Functional Analyses of ABHD17 Enzymes

Abstract

Post-translational modifications (PTMs) play a crucial role in trafficking proteins for many location-dependent cellular functions. Protein S-acylation describes the addition of long chain fatty acids (predominantly the C16:0 palmitate) to cysteines via a thioester bond. This reversible modification thus allows for controlled regulation of protein membrane tethering during various cellular processes. Indeed, S-palmitoylated proteins include kinases, small GTPases and transmembrane receptors, which function in response to diverse signaling events. It is important to study the enzymes that catalyze this modification since it is involved in many essential pathways.
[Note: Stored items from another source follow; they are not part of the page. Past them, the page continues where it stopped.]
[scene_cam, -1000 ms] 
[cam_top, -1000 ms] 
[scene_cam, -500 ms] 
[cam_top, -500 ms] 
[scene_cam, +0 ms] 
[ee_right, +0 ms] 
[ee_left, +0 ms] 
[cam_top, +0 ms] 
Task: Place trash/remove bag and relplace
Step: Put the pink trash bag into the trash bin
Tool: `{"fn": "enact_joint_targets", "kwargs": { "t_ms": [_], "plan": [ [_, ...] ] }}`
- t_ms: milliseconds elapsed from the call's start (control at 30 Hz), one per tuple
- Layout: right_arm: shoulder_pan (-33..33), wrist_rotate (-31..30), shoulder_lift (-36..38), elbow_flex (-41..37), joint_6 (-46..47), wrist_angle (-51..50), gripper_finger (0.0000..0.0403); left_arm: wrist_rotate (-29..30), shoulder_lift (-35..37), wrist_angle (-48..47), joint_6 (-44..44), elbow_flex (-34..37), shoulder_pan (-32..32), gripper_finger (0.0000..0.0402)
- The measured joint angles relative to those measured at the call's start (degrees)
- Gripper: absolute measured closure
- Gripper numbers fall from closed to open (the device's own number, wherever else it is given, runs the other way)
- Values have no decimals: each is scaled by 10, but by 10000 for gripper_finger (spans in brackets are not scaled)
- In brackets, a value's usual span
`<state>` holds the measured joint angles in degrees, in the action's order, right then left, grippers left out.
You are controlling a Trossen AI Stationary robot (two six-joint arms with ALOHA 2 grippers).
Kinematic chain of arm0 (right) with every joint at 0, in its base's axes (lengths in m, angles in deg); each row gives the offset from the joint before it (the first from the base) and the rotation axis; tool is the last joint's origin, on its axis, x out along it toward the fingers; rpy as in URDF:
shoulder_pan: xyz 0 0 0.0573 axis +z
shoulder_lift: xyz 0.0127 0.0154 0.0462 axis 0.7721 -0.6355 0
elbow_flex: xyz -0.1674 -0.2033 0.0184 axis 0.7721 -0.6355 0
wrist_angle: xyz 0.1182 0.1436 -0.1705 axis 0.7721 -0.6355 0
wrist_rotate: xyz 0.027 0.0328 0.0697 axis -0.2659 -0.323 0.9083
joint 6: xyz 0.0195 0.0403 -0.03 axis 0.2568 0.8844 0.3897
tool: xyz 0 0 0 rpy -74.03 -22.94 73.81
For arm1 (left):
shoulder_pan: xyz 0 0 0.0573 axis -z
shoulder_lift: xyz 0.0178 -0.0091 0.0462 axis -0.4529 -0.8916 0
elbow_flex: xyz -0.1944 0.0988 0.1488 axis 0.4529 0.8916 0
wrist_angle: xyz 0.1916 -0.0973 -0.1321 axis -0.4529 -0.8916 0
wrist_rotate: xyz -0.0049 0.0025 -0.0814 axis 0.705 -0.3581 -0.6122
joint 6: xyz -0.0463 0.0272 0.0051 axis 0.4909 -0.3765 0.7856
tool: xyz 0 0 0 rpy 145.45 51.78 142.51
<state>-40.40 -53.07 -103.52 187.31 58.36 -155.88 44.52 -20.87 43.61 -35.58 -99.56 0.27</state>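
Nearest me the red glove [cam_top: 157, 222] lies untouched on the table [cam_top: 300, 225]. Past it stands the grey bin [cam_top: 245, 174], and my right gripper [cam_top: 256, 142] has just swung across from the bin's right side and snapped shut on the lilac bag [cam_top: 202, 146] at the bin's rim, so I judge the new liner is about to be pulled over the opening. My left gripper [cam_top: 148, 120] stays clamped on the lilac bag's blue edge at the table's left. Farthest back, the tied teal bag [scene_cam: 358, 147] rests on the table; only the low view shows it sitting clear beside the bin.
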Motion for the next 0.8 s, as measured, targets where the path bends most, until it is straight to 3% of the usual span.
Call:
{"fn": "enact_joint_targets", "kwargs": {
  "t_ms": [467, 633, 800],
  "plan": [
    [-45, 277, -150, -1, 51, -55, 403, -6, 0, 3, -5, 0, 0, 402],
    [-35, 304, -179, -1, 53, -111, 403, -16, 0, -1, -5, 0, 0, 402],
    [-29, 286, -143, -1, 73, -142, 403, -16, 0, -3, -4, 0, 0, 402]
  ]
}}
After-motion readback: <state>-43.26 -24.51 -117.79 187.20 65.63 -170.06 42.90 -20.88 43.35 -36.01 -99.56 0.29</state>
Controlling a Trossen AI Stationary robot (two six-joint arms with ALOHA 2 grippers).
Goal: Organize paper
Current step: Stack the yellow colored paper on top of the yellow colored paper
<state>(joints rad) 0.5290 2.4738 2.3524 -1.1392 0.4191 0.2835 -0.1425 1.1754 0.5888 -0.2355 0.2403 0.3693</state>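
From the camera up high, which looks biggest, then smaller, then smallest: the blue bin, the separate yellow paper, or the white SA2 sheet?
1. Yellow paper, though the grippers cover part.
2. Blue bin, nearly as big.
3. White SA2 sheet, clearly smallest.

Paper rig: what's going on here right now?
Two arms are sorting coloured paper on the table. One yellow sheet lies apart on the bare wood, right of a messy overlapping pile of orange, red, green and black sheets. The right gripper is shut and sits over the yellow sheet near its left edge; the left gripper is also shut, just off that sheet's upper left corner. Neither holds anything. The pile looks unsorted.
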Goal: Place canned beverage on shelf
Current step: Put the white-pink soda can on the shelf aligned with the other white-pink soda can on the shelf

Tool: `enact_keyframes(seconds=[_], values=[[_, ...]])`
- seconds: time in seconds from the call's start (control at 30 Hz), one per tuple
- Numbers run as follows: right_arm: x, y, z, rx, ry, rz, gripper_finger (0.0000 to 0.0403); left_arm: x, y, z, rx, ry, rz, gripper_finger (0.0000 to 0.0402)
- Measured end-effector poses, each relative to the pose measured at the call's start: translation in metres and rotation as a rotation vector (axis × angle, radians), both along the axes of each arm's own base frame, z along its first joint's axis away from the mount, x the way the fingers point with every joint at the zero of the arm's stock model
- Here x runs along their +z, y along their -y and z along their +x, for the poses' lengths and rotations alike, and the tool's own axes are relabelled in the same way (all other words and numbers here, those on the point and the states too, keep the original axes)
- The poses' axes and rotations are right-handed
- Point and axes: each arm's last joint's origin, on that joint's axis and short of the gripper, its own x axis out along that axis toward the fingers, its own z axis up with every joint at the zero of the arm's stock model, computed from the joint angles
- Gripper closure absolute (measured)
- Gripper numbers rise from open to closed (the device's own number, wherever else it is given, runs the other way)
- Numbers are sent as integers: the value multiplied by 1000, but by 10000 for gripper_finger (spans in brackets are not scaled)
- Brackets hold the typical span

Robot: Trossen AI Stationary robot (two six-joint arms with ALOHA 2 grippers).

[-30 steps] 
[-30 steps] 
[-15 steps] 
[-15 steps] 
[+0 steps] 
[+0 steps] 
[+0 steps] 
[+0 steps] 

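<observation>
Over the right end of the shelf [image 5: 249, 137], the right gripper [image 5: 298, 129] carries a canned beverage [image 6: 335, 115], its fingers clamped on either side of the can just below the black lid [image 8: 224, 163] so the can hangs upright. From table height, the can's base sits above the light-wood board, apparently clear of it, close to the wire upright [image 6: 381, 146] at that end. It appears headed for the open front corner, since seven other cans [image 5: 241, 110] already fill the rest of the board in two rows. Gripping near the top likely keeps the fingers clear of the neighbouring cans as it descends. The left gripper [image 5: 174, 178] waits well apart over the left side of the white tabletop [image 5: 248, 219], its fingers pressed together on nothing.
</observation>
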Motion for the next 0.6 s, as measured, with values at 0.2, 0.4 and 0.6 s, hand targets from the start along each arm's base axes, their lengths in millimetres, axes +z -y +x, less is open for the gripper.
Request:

Enzymes such as APT1 and APT2 have thoroughly been studied and shown to depalmitoylate a myriad of S-palmitoylated substrates and the development of selective inhibitors has accelerated the discovery of new substrates. ABHD17 has more recently been shown to depalmitoylate substrates in cell-based studies. However, not much is known about its substrate recognition mechanism and cellular function and my dissertation helps to bridge this gap in knowledge. The first chapter presents a detailed introduction to protein depalmitoylases, their different cellular roles and methods that have been developed to study them. The following chapter focuses on understanding the in vitro activity of ABHD17 and the development of potential inhibitors to study its function. The third chapter outlines a proteomics strategy that can be used to study S-palmitoylation of multiple proteins at a time and was applied to understand how ABHD17 regulates S-palmitoylation in cells. Finally, future experiments are proposed in Chapter 4 to further improve our understanding of how ABHD17 works and what its cellular function is.